Reproduce the listing verbatim through the line with "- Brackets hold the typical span".

Data extract
------------------------------------------------------------
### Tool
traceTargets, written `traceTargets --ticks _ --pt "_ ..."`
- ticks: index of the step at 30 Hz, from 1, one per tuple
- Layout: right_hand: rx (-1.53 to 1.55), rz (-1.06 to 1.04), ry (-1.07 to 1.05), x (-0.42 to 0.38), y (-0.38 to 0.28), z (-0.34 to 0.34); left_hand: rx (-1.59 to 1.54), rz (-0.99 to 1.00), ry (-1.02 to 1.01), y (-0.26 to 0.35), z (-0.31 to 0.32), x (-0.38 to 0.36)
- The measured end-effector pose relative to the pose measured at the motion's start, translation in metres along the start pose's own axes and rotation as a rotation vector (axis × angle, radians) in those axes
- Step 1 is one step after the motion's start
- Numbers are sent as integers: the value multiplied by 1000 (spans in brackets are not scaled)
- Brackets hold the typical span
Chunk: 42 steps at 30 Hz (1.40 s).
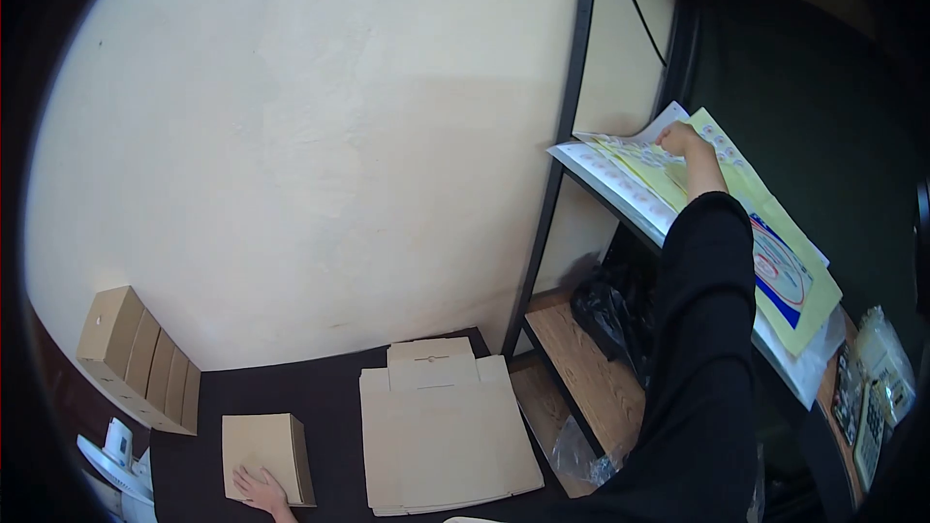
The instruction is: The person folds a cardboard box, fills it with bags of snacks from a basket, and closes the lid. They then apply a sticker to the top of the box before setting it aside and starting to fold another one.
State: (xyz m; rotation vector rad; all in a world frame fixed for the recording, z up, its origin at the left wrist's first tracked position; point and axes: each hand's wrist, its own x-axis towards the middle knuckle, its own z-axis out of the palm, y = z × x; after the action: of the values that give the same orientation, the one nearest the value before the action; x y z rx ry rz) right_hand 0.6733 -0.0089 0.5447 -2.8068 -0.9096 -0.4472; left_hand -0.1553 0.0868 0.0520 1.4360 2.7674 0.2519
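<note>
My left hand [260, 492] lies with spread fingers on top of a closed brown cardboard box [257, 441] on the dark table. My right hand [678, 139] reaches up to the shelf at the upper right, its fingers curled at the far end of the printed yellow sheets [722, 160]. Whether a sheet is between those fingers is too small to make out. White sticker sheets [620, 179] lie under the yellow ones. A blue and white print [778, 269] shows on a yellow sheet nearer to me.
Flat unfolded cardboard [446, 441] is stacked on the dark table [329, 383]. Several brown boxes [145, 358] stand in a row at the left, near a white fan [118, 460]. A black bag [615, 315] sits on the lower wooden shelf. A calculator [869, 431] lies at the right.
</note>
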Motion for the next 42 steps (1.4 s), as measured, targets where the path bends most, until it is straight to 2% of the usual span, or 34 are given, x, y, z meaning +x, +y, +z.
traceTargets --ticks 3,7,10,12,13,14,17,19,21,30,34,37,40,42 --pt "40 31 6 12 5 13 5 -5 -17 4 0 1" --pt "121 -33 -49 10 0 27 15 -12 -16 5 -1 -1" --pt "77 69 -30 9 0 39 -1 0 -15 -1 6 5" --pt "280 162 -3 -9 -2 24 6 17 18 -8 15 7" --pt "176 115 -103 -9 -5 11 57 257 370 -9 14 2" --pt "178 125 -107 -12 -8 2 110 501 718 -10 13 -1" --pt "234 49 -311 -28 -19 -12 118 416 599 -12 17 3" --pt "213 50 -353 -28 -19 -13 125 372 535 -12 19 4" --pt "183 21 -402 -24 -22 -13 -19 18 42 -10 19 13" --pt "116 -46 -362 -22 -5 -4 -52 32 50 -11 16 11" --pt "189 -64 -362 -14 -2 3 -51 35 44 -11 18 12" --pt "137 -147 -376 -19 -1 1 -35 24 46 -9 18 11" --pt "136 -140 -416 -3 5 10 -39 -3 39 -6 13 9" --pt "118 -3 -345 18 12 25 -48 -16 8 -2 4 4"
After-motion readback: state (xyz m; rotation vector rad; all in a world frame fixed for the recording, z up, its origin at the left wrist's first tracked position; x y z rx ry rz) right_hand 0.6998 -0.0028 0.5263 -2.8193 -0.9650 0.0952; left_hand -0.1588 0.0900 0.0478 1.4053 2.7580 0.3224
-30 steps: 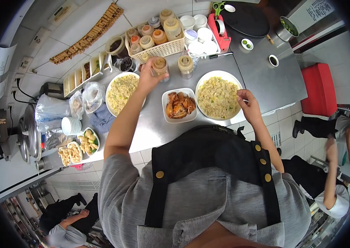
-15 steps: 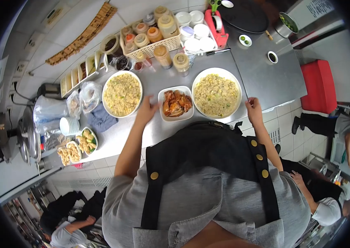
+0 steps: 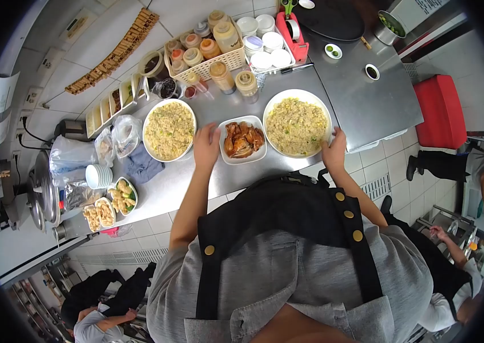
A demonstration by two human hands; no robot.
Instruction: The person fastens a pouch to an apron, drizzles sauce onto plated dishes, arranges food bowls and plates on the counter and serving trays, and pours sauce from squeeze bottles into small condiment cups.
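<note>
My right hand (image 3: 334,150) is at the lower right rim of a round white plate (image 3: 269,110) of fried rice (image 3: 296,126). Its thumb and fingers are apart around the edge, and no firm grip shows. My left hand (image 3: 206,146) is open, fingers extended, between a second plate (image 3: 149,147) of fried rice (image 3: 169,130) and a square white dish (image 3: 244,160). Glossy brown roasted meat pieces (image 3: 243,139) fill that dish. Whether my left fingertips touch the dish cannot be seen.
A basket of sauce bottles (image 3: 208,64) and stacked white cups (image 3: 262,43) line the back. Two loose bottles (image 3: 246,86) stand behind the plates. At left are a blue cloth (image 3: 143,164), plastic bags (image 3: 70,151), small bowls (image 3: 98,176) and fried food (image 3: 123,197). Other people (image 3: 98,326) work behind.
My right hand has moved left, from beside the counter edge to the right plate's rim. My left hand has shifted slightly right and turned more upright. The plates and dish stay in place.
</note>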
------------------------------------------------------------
Answer
### Tool
traceTargets, written `traceTargets --ticks _ --pt "_ ..."`
- ticks: index of the step at 30 Hz, from 1, one per tuple
- Layout: right_hand: rx (-1.53 to 1.55), rz (-1.06 to 1.04), ry (-1.07 to 1.05), x (-0.42 to 0.38), y (-0.38 to 0.28), z (-0.34 to 0.34); left_hand: rx (-1.59 to 1.54), rz (-0.99 to 1.00), ry (-1.02 to 1.01), y (-0.26 to 0.35), z (-0.31 to 0.32), x (-0.38 to 0.36)
- The measured end-effector pose relative to the pose measured at the motion's start, translation in metres along the start pose's own axes and rotation as a rotation vector (axis × angle, radians) in those axes
- Step 1 is one step after the motion's start
- Numbers are sent as integers: the value multiplied by 1000 (spans in brackets are not scaled)
- Brackets hold the typical span

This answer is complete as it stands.